Last night’s movie: The Seventh Stream

Usually I only write about theatrical films but some TV films are special enough to warrant it as well. Last night I finally got around to watching the Hallmark Hall of Fame production of The Seventh Stream (thanks Tivo) and I’m glad a friend asked me to record it, even though she ended up not wanting to watch it. Scott Glenn and Saffron Burrows star in this old Irish folktale of the Selkie, a seal come to human form, who brings a heart back to a distraught widower fisherman in the first years of the 20th century.

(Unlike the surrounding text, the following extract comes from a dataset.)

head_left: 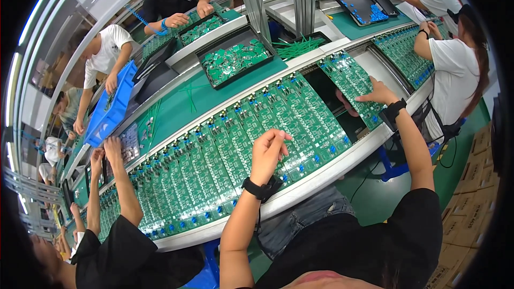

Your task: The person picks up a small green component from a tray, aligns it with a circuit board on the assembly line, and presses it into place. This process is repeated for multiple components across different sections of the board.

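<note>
My left hand (267, 152) hovers over a row of green circuit boards (214, 166), with fingers curled and thumb and forefinger close together. Whether something small sits between those fingertips, I cannot make out. At the right, my right hand (383, 95) grips the right edge of a separate circuit board panel (345, 77), its thumb on the top face. This panel lies across the rails, apart from the row, with a dark gap on its left. Blue parts line the near ends of the row's boards, and small components stand along their far ends.
Beyond the row, a black tray (235, 56) holds many small green boards. Green strips (302, 47) lie near a metal post (254, 5). A blue bin (111, 104) stands at the left. Co-workers sit close on both sides. Cardboard boxes (466, 219) are stacked at the right.
</note>
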A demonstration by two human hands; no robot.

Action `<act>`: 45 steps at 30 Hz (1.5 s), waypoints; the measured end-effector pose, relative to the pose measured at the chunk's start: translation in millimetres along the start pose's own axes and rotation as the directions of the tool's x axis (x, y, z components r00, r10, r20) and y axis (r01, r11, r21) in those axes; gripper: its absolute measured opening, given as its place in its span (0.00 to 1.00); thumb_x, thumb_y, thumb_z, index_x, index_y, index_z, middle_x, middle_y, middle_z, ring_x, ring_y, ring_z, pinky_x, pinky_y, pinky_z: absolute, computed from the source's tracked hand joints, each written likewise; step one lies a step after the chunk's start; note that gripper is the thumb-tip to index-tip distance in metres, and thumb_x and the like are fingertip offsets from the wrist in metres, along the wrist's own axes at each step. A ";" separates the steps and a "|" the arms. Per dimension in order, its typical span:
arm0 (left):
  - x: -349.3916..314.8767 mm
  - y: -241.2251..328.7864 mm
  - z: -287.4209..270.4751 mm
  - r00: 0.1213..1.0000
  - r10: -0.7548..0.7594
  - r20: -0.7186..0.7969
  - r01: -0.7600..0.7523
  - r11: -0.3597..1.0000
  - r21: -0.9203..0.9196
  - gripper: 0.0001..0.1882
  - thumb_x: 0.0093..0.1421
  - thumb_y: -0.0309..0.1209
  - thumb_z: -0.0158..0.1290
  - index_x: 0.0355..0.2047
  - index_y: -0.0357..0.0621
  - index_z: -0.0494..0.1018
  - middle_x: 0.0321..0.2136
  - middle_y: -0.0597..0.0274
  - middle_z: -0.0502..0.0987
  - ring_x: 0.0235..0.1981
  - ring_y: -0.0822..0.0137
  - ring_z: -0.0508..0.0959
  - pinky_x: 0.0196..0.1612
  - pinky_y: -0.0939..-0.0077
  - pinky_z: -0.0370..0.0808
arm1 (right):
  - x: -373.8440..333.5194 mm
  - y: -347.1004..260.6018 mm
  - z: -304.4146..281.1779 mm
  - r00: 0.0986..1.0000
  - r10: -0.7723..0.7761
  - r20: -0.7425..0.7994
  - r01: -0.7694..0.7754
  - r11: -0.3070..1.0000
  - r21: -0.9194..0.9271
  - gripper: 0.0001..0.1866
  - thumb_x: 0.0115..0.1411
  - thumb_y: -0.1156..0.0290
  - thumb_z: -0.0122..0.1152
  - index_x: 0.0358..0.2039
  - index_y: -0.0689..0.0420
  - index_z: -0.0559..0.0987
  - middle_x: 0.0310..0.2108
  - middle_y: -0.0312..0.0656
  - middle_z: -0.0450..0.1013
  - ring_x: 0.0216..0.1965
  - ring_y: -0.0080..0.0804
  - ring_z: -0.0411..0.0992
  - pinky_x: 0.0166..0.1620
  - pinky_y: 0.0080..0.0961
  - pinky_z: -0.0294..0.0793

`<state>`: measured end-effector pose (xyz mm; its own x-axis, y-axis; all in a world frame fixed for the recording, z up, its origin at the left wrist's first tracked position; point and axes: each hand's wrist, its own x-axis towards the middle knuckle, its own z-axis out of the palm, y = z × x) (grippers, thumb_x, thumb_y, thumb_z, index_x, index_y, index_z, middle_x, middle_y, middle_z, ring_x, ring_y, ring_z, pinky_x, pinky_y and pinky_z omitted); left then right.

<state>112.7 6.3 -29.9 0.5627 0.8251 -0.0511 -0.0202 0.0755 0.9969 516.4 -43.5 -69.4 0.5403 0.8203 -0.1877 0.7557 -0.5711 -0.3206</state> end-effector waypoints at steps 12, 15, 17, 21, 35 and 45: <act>-1.0 4.8 -0.3 1.000 0.011 0.020 -0.012 1.000 0.015 0.13 0.61 0.34 0.43 0.26 0.39 0.72 0.13 0.69 0.69 0.13 0.82 0.64 0.16 0.89 0.58 | -5.3 -13.1 11.3 0.998 -0.055 -0.015 0.055 0.998 -0.010 0.64 0.26 0.37 0.68 0.58 0.65 0.52 0.49 0.65 0.59 0.51 0.58 0.61 0.53 0.37 0.62; -0.9 4.2 -0.9 0.999 0.019 0.030 -0.019 1.000 0.015 0.13 0.61 0.34 0.43 0.27 0.40 0.72 0.13 0.70 0.69 0.13 0.83 0.64 0.16 0.89 0.59 | -16.9 -30.3 7.6 0.995 -0.085 0.050 0.082 0.995 0.065 0.64 0.27 0.39 0.69 0.57 0.69 0.51 0.50 0.67 0.57 0.53 0.57 0.57 0.55 0.36 0.58; -0.3 3.9 0.1 1.000 0.015 0.026 -0.015 1.000 0.012 0.12 0.61 0.34 0.43 0.27 0.40 0.72 0.13 0.70 0.69 0.14 0.83 0.65 0.17 0.89 0.58 | -22.6 -33.9 7.8 0.994 -0.096 0.051 0.093 0.993 0.070 0.64 0.28 0.40 0.69 0.57 0.69 0.52 0.50 0.67 0.57 0.53 0.57 0.58 0.55 0.36 0.58; 0.7 5.0 2.1 1.000 0.010 0.024 -0.010 1.000 0.002 0.12 0.61 0.34 0.43 0.27 0.40 0.72 0.13 0.70 0.69 0.14 0.83 0.65 0.17 0.89 0.58 | -31.9 -45.3 5.2 0.987 -0.144 0.076 0.136 0.986 0.095 0.62 0.30 0.41 0.70 0.56 0.70 0.52 0.50 0.68 0.57 0.52 0.56 0.59 0.54 0.35 0.59; -7.0 97.2 -22.0 0.997 0.072 -0.034 -0.067 0.989 0.134 0.12 0.60 0.34 0.44 0.27 0.41 0.72 0.12 0.71 0.68 0.13 0.83 0.62 0.17 0.90 0.57 | 19.3 -126.2 -57.7 0.802 -0.594 -0.062 0.597 0.799 0.072 0.26 0.46 0.57 0.62 0.42 0.61 0.72 0.36 0.48 0.71 0.39 0.40 0.70 0.41 0.29 0.68; 78.8 119.5 -54.3 0.993 0.081 -0.090 -0.055 0.964 0.260 0.12 0.59 0.35 0.45 0.26 0.40 0.73 0.12 0.71 0.68 0.11 0.83 0.61 0.15 0.89 0.56 | 130.8 -321.6 43.1 0.485 -0.862 -0.149 0.867 0.497 -0.048 0.08 0.44 0.69 0.62 0.26 0.56 0.75 0.28 0.43 0.71 0.33 0.41 0.70 0.35 0.33 0.69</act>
<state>109.8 110.8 82.0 0.4826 0.8755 0.0243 0.1642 -0.1177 0.9794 328.0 248.8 -30.9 -0.3338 0.8855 0.3231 0.8611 0.4259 -0.2777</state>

Glenn must, of course, rescue the exquisite Burrows from a dangerous man and come to know her tue nature and needs from an old blind man since this is a mythic tale whose theme is the power of love to transform and redeem.

Writer-director John Grey wrote the script 15 years ago but only now was able to get it produced and a lovely job he did, filming the rocky cliffs and beaches of Tully, Ireland, using the rain almost as another character, light here, heavy there, letting the sky clear for short bursts. Anne Simpson, writing in the Herald, suggests that this film may be a portent of a turn to the gentler in taste after the violent, sexual outburst of the past decade. Perhaps, although if one considers the long line of action movie sequels in the pipeline, one would doubt her conclusion. (Terminator 3, Star Trek 10, X-Men 2, The Scorpion King, Jurassic Park 4, and so forth)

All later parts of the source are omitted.